Voyage 2/3 : Faire avec le rhum et les bouchons

Guadeloupe, 8 mars 2024.

Jeudi 4h35. Sur la terrasse de Kokocabana, j’entends des chants d’oiseaux inconnus, des rythmes réguliers des grillons, au loin le son profond des vagues. Ce matin le vent va et vient dans notre maison de bois et fait danser les feuilles des grands palmiers du voisin. Aucun chat pour me saluer, ce sera donc les éléments et moi puisque de toute la colloc’ je suis la seule à être restée sur le fuseau horaire métropolitain. La nature est incroyable en Guadeloupe, il y a des arbres à la peau douce qui pèlent rouge, d’autres qui s’appellent « fromager », il y a de la mangrove, des plantes violettes, il y a bien sûr des poissons éclatants et tout un tas d’animaux qui se faufilent dans les branches sans que tu ne puisses les voir. Il y a beaucoup de bleu, beaucoup de vert.

Pour le moment sur la terrasse la nuit est pleine, peu de couleurs visibles, l’obscurité me laisse donc le temps d’écrire ici mes folies d’hier avec Cindy.

Nous sommes parties de l’autre côté de l’île, sur l’autre aile du papillon, du côté de Ste Rose, Deshaies et le jardin botanique et au début sans GPS. Alors affirmer sa liberté c’est bien, se défaire des outils numériques, c’est important, mais parfois il faut se rendre à l’évidence, même si conduire sur ces routes sinueuses est devenu un mégakiff, quand certains panneaux sont effacés, il vaut mieux brancher le GPS. En plus je traînais une légère gueule de bois qui m’a faite partir tard (8h..) soit en pleine heure de pointe vers Les Abymes et Pointe à Pitre.

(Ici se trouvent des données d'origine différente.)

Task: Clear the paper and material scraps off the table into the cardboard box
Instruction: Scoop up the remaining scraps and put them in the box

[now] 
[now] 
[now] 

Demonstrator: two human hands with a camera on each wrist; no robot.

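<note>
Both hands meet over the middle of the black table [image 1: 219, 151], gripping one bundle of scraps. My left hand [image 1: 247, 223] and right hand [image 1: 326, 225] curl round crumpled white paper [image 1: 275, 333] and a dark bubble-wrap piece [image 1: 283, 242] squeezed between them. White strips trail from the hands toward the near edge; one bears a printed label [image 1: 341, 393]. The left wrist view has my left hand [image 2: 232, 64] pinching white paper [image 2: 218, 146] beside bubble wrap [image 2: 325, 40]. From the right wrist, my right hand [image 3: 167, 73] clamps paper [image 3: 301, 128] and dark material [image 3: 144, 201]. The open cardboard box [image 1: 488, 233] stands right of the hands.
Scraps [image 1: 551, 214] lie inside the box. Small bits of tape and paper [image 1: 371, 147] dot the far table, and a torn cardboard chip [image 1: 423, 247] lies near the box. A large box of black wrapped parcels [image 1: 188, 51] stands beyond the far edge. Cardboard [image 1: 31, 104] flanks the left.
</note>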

A la colloc’ Chantal -la grand-mère qui regarde Narcos-, Antho -le père qui a eu 19,5 à son mémoire de management- et Emmie et Romane -les ados qui vont à la chorale- ont fait place à Didier et Nathalie, couple de soixantenaire du Mans. Didier c’est le tonton parfait, il est gentil et aime la vie. Nathalie est solaire. Ils voyagent depuis 3 semaines, Nathalie est malade mais reste souriante, elle reprend ses classes mardi alors que Didier lui, est en retraite depuis 15 ans. Ils ont deux enfants, l’un en Australie, l’une fait les saisons. Ils trouvent ça génial que je prenne une année pour moi, d’ailleurs leur fille a tout plaqué après 5 ans d’études en compta et ils la soutiennent.

Enfin, Didier avait une bouteille de planteur à boire avant de prendre l’avion dimanche, ça nous laissait 4 jours mais elle a duré 2 heures. On a attaqué tous les 3 avant d’être rejoint par Maxime notre hôte, qui vit ici depuis 4 ans, et sa copine Pauline qui arrivait de Clermont-Ferrand, en année sabbatique. Ils sont jeunes et beaux, ils ont la belle vie, font du surf, et arrivent à se frayer un chemin pour vivre leurs rêves de paradis. C’est mignon. Maxime a même fait venir sa famille de métropole, il bosse un peu avec son père sur des chantiers.

La soirée était très sympa, Didier étant cheminot, on a évoqué entre autre des souvenirs en train, les heures bloquées en train ou à quai et les rencontres folles. Didier ne manquait pas de préciser les lignes de train, Pauline a rajouté le nom des arrêts sur la ligne Clermont-Paris.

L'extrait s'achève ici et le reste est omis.